Позже я начал больше чувствовать и научится находить решения без драк и ненависти, хотя иногда и случались явные вспышки безумия, но тогда я просто не знал других путей, не умел находить решения проблем мирным путем; наверное, такова участь большинства подростков, они не умеют сдерживать гнева и эмоций, обиды, страданий. Да, таким подростком я был.

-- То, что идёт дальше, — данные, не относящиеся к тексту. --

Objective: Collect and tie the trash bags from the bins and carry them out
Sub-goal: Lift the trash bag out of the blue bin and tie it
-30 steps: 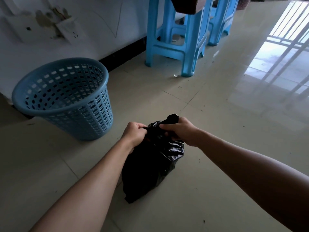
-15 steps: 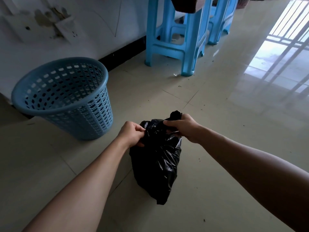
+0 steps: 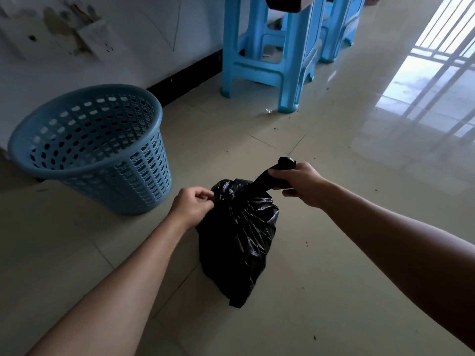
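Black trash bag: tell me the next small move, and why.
Probably pull the hands apart to tighten the tie. The right hand grips a twisted tail of the black trash bag, the left hand pinches its gathered neck, and the bag is out of the blue bin.

Floor (image 3: 334, 291): glossy beige tiles, window bars mirrored at the far right.
Waste basket (image 3: 102, 155): blue, perforated, upright beside the wall.
Stools (image 3: 293, 60): light-blue plastic, standing further back.
Trash bag (image 3: 239, 240): black, its lower tip at the tiles.
Scrap (image 3: 269, 111): pale, beside a stool leg.
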Action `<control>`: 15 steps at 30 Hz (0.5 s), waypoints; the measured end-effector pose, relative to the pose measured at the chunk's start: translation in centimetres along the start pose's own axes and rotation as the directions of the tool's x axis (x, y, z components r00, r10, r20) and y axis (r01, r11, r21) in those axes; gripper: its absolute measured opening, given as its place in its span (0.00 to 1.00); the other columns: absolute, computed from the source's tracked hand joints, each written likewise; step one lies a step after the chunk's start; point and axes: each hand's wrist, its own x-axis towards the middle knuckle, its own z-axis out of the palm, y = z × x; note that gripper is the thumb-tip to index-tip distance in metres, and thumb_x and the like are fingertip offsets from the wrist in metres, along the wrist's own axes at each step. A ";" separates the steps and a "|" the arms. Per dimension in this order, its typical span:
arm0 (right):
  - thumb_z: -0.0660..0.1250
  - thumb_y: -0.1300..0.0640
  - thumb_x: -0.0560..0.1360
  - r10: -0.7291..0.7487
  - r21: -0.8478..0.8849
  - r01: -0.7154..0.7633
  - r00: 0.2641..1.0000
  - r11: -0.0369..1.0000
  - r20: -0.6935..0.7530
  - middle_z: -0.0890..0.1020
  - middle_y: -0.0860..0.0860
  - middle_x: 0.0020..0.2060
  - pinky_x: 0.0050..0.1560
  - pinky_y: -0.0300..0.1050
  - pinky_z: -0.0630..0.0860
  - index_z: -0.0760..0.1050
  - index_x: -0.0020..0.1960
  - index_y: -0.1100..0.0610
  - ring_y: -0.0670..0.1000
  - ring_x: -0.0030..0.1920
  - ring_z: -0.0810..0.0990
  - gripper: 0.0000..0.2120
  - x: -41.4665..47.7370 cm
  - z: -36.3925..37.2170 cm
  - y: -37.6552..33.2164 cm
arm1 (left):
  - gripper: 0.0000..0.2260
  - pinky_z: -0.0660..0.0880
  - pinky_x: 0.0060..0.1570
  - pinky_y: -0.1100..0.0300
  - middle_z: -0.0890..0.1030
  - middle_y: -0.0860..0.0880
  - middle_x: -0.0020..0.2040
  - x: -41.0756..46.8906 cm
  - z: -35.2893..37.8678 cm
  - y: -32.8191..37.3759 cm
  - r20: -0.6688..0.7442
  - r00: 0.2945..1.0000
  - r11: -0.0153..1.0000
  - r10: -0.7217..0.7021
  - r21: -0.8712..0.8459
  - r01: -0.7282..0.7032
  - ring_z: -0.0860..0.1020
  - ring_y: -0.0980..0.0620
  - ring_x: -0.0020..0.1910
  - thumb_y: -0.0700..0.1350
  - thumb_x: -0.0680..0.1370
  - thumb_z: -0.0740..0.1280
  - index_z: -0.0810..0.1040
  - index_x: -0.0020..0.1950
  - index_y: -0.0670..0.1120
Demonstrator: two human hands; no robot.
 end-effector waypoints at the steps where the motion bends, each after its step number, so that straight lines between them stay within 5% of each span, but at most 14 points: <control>1: 0.72 0.58 0.74 0.002 0.027 -0.002 1.000 1.000 0.019 0.85 0.53 0.40 0.32 0.38 0.74 0.79 0.49 0.59 0.48 0.36 0.83 0.07 0.0 0.1 -0.2 | 0.15 0.77 0.56 0.53 0.82 0.47 0.49 -0.1 0.2 0.7 0.030 0.999 0.999 0.035 -0.030 -0.034 0.80 0.48 0.49 0.47 0.66 0.70 0.82 0.53 0.49; 3: 0.72 0.58 0.74 0.006 0.104 -0.009 1.000 0.995 0.029 0.84 0.54 0.41 0.31 0.38 0.73 0.79 0.47 0.60 0.49 0.37 0.82 0.05 0.2 0.3 -0.5 | 0.20 0.77 0.54 0.53 0.81 0.48 0.48 0.3 1.2 1.9 0.144 0.987 0.997 0.065 -0.048 -0.059 0.80 0.49 0.47 0.52 0.65 0.70 0.80 0.57 0.51; 6: 0.73 0.58 0.74 0.019 0.166 -0.023 1.000 0.986 0.022 0.84 0.55 0.41 0.31 0.39 0.72 0.79 0.46 0.60 0.50 0.37 0.81 0.05 0.4 0.7 -0.5 | 0.15 0.77 0.50 0.55 0.81 0.48 0.45 0.5 2.9 2.6 0.284 0.956 0.992 0.071 0.077 -0.097 0.80 0.49 0.43 0.48 0.70 0.75 0.81 0.55 0.50; 11: 0.72 0.57 0.74 0.119 0.117 -0.118 0.993 0.986 0.000 0.84 0.55 0.41 0.31 0.38 0.74 0.80 0.48 0.60 0.49 0.37 0.82 0.07 -1.4 0.7 0.4 | 0.08 0.71 0.39 0.60 0.77 0.52 0.39 -0.1 3.3 2.8 0.310 0.951 0.961 0.020 0.256 -0.104 0.75 0.53 0.37 0.46 0.71 0.73 0.80 0.49 0.51; 15: 0.72 0.55 0.75 0.230 0.064 -0.228 0.973 0.971 -0.020 0.84 0.58 0.41 0.28 0.37 0.71 0.81 0.49 0.62 0.50 0.36 0.80 0.10 -6.5 0.0 -0.4 | 0.10 0.73 0.46 0.60 0.78 0.50 0.45 -3.4 1.5 5.3 0.323 0.944 0.900 -0.066 0.427 -0.083 0.78 0.49 0.45 0.46 0.71 0.71 0.80 0.51 0.51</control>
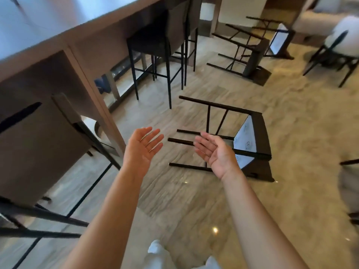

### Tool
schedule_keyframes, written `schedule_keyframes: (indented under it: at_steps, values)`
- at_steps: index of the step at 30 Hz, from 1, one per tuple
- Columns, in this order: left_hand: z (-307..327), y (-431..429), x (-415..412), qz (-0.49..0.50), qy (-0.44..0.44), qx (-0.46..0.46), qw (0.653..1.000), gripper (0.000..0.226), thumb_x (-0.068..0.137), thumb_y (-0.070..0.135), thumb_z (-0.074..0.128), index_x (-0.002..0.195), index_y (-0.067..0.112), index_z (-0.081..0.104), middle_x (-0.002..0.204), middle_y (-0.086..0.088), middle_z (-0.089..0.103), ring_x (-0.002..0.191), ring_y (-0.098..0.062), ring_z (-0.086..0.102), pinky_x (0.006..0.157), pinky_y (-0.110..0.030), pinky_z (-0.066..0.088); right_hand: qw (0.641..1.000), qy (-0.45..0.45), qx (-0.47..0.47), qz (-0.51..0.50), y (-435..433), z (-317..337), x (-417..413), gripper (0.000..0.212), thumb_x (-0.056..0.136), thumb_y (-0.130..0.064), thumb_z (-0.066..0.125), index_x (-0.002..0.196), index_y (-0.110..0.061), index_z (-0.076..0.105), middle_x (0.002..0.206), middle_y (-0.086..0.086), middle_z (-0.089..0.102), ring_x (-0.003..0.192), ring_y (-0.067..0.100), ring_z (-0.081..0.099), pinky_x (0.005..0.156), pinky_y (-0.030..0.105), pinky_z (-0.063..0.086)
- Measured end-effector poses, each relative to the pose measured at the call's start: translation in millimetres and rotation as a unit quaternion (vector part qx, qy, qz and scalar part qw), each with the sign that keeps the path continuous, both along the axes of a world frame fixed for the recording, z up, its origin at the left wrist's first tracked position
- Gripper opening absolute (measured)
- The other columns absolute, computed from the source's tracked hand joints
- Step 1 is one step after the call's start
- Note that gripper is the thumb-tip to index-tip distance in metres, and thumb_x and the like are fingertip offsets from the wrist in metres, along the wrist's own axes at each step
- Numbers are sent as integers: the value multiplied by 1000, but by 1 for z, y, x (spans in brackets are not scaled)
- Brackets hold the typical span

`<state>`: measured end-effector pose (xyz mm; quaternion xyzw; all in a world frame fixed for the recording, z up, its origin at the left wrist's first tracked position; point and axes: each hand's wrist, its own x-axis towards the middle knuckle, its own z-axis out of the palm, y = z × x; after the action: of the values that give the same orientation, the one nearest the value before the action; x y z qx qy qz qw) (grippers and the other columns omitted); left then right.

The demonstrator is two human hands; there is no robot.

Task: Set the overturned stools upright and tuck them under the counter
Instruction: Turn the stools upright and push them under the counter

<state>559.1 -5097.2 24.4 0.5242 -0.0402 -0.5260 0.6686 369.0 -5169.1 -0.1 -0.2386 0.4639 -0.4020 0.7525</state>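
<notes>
Since neither hand has a hold yet, the step in hand looks like the reach for the nearest fallen stool, a dark brown box-seated bar stool with thin black metal legs (260,133). It lies on its side on the glossy beige stone-look floor (184,200), at about one o'clock from the hands. Its legs point toward nine o'clock, and the pale printed underside of the seat shows.

The left hand (142,150) and right hand (215,152) hover palm-up near the leg ends, fingers straight and slightly apart, gripping nothing. The right one overlaps the legs in view, but whether it touches them cannot be told.

A good lift would probably take the seat frame in one hand and an upper leg in the other, then pivot on the lower feet to spare the floor. A second overturned stool of the same make (252,57) lies farther off at one o'clock. The gap under the long brown wooden counter (87,35) at eleven o'clock, beside the upright dark stools (151,41), seems the place to slide it.
</notes>
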Motion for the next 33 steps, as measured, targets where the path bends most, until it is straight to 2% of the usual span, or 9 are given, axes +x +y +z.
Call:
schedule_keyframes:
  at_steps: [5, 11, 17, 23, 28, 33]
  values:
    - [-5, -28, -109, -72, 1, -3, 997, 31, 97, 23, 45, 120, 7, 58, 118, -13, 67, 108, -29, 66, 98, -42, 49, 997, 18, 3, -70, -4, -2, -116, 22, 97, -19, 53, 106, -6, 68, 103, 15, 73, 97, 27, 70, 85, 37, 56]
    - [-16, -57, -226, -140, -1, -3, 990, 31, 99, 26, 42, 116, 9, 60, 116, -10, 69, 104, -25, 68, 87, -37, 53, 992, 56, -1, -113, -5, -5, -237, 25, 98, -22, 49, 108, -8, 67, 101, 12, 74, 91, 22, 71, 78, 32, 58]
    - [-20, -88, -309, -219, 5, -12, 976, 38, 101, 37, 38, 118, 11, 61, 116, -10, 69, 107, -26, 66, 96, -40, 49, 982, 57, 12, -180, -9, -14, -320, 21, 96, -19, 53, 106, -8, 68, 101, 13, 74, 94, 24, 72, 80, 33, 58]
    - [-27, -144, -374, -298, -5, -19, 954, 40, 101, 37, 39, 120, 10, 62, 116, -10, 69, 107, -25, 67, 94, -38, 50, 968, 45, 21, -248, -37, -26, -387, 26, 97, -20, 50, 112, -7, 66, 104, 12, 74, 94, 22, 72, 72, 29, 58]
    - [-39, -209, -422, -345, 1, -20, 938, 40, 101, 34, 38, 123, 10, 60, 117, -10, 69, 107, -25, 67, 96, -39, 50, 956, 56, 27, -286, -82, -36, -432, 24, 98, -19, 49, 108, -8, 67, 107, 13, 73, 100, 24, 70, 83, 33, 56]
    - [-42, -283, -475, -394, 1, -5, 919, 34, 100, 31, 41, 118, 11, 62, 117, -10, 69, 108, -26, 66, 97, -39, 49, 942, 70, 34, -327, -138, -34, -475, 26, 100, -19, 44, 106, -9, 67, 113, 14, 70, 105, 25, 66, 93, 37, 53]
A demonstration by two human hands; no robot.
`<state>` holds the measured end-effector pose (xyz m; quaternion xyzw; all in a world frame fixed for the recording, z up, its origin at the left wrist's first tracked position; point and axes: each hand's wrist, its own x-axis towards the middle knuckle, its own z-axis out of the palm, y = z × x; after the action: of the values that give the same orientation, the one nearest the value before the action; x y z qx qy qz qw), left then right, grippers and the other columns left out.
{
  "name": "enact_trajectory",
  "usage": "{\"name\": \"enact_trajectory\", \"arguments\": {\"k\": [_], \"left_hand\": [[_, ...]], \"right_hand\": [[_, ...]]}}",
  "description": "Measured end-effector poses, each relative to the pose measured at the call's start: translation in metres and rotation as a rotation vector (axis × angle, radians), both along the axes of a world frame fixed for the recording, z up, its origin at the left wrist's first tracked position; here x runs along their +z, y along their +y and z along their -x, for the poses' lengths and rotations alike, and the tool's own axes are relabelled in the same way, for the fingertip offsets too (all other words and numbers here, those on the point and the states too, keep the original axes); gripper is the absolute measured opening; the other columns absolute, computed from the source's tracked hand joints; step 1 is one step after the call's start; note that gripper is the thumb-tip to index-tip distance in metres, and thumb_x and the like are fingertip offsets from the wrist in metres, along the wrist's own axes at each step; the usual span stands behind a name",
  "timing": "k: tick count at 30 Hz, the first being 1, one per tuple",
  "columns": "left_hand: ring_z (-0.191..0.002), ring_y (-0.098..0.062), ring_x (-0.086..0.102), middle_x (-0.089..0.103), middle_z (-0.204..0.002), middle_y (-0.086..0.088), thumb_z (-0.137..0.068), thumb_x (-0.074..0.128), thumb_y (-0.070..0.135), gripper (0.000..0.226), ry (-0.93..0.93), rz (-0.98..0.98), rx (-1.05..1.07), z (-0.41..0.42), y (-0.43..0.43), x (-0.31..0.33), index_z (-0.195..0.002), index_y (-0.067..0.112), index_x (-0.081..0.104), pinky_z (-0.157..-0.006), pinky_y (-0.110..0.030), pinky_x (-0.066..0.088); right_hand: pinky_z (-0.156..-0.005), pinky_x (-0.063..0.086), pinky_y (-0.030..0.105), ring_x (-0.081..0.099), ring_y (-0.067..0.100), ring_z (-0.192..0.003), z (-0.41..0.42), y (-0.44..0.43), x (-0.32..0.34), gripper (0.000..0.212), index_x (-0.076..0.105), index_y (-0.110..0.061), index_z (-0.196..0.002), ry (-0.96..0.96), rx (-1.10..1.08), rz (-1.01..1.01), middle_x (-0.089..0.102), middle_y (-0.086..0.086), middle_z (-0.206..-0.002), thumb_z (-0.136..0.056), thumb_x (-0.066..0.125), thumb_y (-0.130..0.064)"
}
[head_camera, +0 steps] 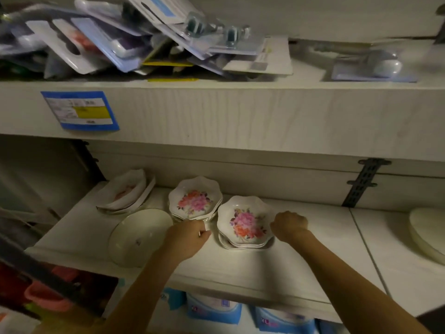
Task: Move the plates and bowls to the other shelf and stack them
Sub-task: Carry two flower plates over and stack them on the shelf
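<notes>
Two small stacks of scalloped floral bowls stand on the middle shelf (265, 268): the far stack (195, 198) and the near stack (245, 222). My left hand (190, 237) is curled between the two stacks, at the front rim of the far stack; whether it grips that rim I cannot tell. My right hand (290, 225) is closed against the right rim of the near stack. A plain white plate (139, 237) with a gold rim lies left of my left hand. Behind it, tilted white dishes (125, 191) lean at the shelf's left end.
More white plates (428, 232) sit at the right end of the shelf. The upper shelf (240, 112) carries a heap of blister-packed goods (134, 37) and a blue price label (80, 109). Blue packages (214, 309) fill the shelf below.
</notes>
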<state>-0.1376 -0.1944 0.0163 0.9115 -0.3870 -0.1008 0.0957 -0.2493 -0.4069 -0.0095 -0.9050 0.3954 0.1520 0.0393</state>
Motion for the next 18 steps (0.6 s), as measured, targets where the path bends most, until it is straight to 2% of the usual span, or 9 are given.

В тот же вечер Артур пошел в медпункт, и меня впервые вызвали к директору. Большинство студентов за драки выгоняли, но те, кто обладал каким-либо мастерством отделывались отработками: писанием строчек, мытьем туалетов, чисткой конюшен. Я попал в число счастливчиков, и мне назначили наказание в виде мытья сортиров. Целую неделю я драил унитазы, вычищая их от засоров и чувствуя невыносимую вонь. В один из дней ко мне пришел Марк и попытался объяснить, что драка – это не выход из ситуации, однако, я был глух и слеп. Впрочем, Марку надо отдать должное: не смотря на этот и все последующие инциденты, а также мой отказ слушать любые аргументы в пользу мирного решения проблем, он продолжал со мной общаться и делал всяческие попытки наставить меня на путь истинный.
Артура продержали в медпункте не долго, и вскоре он вернулся в комнату, однако, теперь его нападки ограничивались мелкими насмешками, которые, впрочем, быстро затихали, как только я намекал ему, что если будет продолжать в том же духе, то лишится и второй руки; естественно, драться он больше не мог – запястье я ему все-таки сломал.